Mit großen Hoffnungen war er am Freitag nach Wesel gereist, doch galt der Hohenlimburger mit seinem Partner Lars Schänzler vom TTC Brauweiler nur als Außenseiter. Von Setzplatz zwei gingen Trapp/Schänzler in das Turnier, doch gegen die favorisierte und scheinbar übermächtige Paarung Roth/Pistorius konnte die NRW-Paarung in der gesamten Saison nicht einmal gewinnen. Allerdings sollte an diesem Wochenende alles anders laufen.

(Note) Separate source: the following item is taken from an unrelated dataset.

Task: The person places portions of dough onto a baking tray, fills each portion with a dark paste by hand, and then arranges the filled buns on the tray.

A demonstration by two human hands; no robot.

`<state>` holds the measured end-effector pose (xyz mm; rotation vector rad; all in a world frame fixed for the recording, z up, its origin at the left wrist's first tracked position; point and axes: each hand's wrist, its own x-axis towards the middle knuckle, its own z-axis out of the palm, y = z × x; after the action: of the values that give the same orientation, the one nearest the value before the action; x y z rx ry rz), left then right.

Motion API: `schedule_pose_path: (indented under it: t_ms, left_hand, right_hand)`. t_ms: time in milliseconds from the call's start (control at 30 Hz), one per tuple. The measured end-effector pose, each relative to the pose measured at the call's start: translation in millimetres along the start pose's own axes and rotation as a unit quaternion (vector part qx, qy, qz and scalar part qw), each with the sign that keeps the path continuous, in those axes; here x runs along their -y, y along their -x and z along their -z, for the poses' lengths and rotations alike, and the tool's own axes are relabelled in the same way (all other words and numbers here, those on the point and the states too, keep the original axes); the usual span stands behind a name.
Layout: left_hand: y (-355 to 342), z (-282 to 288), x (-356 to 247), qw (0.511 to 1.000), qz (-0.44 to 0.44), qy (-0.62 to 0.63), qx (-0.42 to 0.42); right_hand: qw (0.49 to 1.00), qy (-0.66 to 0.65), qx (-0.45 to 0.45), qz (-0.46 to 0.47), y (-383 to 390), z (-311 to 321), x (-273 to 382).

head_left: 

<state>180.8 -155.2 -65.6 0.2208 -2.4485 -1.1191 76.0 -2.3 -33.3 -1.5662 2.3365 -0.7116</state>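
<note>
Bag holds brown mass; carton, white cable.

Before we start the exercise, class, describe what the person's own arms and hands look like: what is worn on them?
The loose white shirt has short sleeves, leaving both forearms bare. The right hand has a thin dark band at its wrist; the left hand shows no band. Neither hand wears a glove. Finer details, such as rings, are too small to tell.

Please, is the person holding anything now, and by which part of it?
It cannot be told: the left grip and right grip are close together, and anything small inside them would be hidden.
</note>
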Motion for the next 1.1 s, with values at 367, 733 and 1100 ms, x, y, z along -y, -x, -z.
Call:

Der Einstieg in das Turnier verlief für den Schützling von Trainer Hendrik Westermeyer sehr vielversprechend. Bereits in der ersten Runde zeigte Torben an der Seite von Lars Schänzler gegen die Paarung Bölke/Jäde eine gute Leistung. Mit 21:14 und 21:12 sicherten sie sich den Einzug in das Viertelfinale. Dort standen ihnen die Brüder Lars und Lukas Bürger aus Baden-Württemberg gegenüber, doch auch ihnen gelang es nicht den Siegeszug des Hohenlimburgers zu stoppen. Im Halbfinale wirkten Trapp/Schänzler dann zu Beginn etwas nervös, fanden jedoch immer besser in die Partie und entschieden den ersten Satz noch mit 24:22 für sich. Der zweite Durchgang verlief dann mit 21:13 sehr deutlich.
Damit war das Finale der deutschen Meisterschaft erreicht. Was dann geschah, konnten selbst die Trainer und Betreuer kaum glauben. Zunächst schien alles wie erwartet zu laufen. Die Favoriten Roth/Pistorius entschieden den ersten Satz deutlich mit 21:13 für sich. Im zweiten Satz wurde das Spiel von Trapp/Schänzler jedoch immer druckvoller und sicherer, so dass sie ihn mit 21:11 gewinnen konnten. Im Entscheidungssatz kam es dann zur Sensation. Mit 4:13 lagen Trapp/Schänzler bereits aussichtslos zurück, ehe sie die Wende einläuteten. Punkt für Punkt kämpften sich die beiden bis zum 15:15 heran. „Wir haben in dieser Phase einfach keine Fehler mehr gemacht und die Gegner wurden immer nervöser”, so Torben nach dem Spiel. Es war die Entscheidung in diesem Finale, denn nun waren Trapp/Schänzler nicht mehr zu stoppen und holten sich mit 21:18 ihren ersten Deutschen Meistertitel.
Neben Torben sorgte auch Malte Laibacher in der U17-Konkurrenz für Edelmetall. Im Doppel erkämpfte er sich die Bronzemedaille.
Im Doppel startete Malte Laibacher von Setzplatz eins und im Einzel von Setzplatz vier in die Konkurrenz. Jedoch sollte es für ihn kein (ganz) optimales Turnier werden.
Im Einzel scheiterte er bereits im Viertelfinale mit 15:21 und 19:21 an Francis Karge. Im Doppel lief es mit seinem Solinger Partner Niklas Niemczy hingegen etwas besser. Durch einen Dreisatzsieg gegen die Westdeutschen Meister Beyerly/Lamsfuß schafften sie den Sprung in das Halbfinale, wo sie sich den späteren Deutschen Meistern Brüning/Mester mit 16:21, 21:15 und 17:21 geschlagen geben mussten.